In tangible terms, marketers in much of the world are only beginning to assess how to address evolving circumstances. Some markets have had more time to adapt and marketers have adapted within them. For example, conditions in China have gradually improved or, put differently, have stopped getting worse. Spending declines, however, are still likely as media owners have indicated in their guidance. Other territories in the region are adapting to their “new normal” with business and leisure travel, retail, food and beverage and entertainment all hurt by the absence of travel, people working from home and consumers avoiding crowded places. 
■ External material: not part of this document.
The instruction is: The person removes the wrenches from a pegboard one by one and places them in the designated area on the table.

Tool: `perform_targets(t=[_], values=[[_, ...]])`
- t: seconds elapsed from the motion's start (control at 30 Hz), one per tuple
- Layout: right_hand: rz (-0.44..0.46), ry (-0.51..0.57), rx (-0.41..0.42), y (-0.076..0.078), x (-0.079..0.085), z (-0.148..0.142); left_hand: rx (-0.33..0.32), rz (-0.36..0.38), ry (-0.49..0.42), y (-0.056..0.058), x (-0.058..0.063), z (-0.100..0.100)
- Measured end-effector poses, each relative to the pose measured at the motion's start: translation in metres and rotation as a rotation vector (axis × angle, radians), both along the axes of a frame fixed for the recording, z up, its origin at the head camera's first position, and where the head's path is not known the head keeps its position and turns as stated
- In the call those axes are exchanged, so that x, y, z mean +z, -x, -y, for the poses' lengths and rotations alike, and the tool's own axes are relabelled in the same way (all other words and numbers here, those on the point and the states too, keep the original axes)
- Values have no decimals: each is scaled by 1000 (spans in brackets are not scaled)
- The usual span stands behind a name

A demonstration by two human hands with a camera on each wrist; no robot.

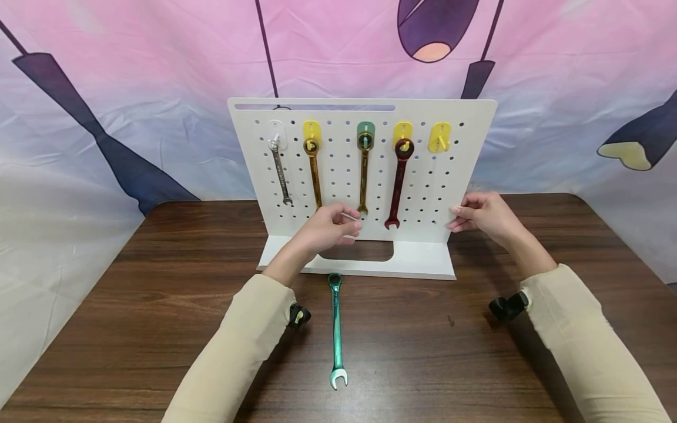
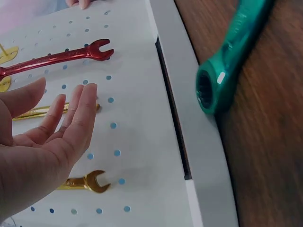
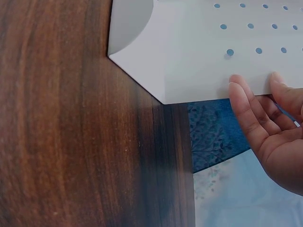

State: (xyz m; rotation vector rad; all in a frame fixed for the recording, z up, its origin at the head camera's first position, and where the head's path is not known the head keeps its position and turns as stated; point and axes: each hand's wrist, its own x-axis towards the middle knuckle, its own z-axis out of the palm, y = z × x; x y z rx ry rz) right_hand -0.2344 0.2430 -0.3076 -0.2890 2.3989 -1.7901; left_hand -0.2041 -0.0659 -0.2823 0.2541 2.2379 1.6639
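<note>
Left fingers (image 2: 79, 125) extend empty, right fingers (image 3: 246, 109) grip the pegboard (image 1: 339, 179); only head view shows its green hook (image 1: 371, 127).

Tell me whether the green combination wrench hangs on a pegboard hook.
No, the green combination wrench lies on the table before the white pegboard.

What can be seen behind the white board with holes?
Behind the board, a printed cloth shows above and beside it. Anything directly behind the board is covered.
</note>
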Motion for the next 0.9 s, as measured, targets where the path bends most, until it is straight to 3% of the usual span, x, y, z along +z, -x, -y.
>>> perform_targets(t=[0.37, 0.9], values=[[12, -20, -3, -2, 2, 0, -3, -50, -9, 6, 5, -14], [10, -18, -2, -1, 2, 0, 4, -165, 19, 14, 21, -35]])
While Italy has been hit hardest so far among European markets, this is primarily because it was hit earliest. The impact on media is so far unclear: as Mediaset, Italy’s largest media owner, described matters on its earnings call last week “the advertising trend…is a week-by-week situation. So just to give you the idea, we had the first breakthrough situation on the 22nd of February…the last week of February, 23 to 29 was really, really negligible,” adding that until March 6, “we were in a situation with a moderate impact. Of course, the new restriction rules approved by the government on (March 8 and March 9) change the situation…. we are not able to assess the overall impact on March (yet).”  The company’s management went on to state that advertisers “are obsessed by a key thing, business continuity…and communication is a key leverage in ensuring this business continuity. This is a key leverage now during these days, this week, to stay in touch with consumers, and they are fully aware that will be even more strategic.”  

As we wrote previously, it is important to note that the changes impacting societies around the world do not necessarily mean that individual marketers should alter their media strategies. Marketers need to be mindful of long-time horizons during crises and make decisions on this basis. We emphasize that marketers should continually assess the relevance of a given medium for a given marketing strategy and creative message. 

They can also continually look for ways to add value to the consumers they service, the media owners they buy from and the societies in which they operate. A crisis like this will have many unfortunate consequences, but the changes in behaviors that will follow could create new opportunities for marketers to engage with all relevant stakeholders.   

With luck, governments and societies who have not already done so will quickly identify and embrace best practices for managing the crisis.  This will include aggressive moves to encourage or mandate appropriate social distancing and preparing medical infrastructure that anticipates worst-case scnarios for the crisis. Where this occurs, countries and markets may face only weeks rather than months of significant societal disruptions, with casualties minimized. Either way, normalcy will eventually return, and if the choices marketers make during this period resonate, they and the world will hopefully come through all of this better positioned to thrive in the future.